Begin at the line containing "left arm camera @" in the data below and go on through the line containing "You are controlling", repeating each line exactly; include both ends and no other line.

(Dataset records)

● ● ●

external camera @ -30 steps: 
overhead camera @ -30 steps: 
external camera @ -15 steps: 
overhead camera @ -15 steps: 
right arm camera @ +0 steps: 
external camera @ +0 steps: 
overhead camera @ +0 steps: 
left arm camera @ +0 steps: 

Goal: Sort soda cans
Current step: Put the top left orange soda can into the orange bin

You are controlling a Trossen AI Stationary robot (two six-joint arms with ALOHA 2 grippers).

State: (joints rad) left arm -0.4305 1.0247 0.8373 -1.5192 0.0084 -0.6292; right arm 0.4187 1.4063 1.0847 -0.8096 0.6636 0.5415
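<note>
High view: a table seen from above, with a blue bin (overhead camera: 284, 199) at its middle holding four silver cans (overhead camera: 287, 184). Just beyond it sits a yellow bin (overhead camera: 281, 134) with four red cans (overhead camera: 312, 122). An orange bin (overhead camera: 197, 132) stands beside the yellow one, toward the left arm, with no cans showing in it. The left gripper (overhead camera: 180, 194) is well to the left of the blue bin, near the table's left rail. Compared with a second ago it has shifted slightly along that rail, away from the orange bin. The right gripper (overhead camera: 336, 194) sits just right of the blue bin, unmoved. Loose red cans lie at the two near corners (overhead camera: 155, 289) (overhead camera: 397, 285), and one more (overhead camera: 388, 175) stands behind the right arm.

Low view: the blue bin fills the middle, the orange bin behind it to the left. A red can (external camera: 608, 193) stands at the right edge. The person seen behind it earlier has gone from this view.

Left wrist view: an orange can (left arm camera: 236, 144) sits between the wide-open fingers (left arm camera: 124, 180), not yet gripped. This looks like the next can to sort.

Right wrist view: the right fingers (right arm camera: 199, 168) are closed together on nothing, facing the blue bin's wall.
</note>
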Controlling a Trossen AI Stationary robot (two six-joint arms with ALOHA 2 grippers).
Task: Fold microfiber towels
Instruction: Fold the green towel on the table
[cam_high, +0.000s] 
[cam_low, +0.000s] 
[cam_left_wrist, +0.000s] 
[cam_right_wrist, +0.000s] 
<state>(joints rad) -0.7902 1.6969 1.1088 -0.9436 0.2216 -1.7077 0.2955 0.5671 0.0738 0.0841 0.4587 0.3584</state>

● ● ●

* [FINISHED TASK]
left arm camera @ +0 steps: 

Goal: Sort soda cans
Current step: Put the top left orange soda can into the orange bin

You are controlling a Trossen AI Stationary robot (two six-joint arms with ALOHA 2 grippers).

No more output remains.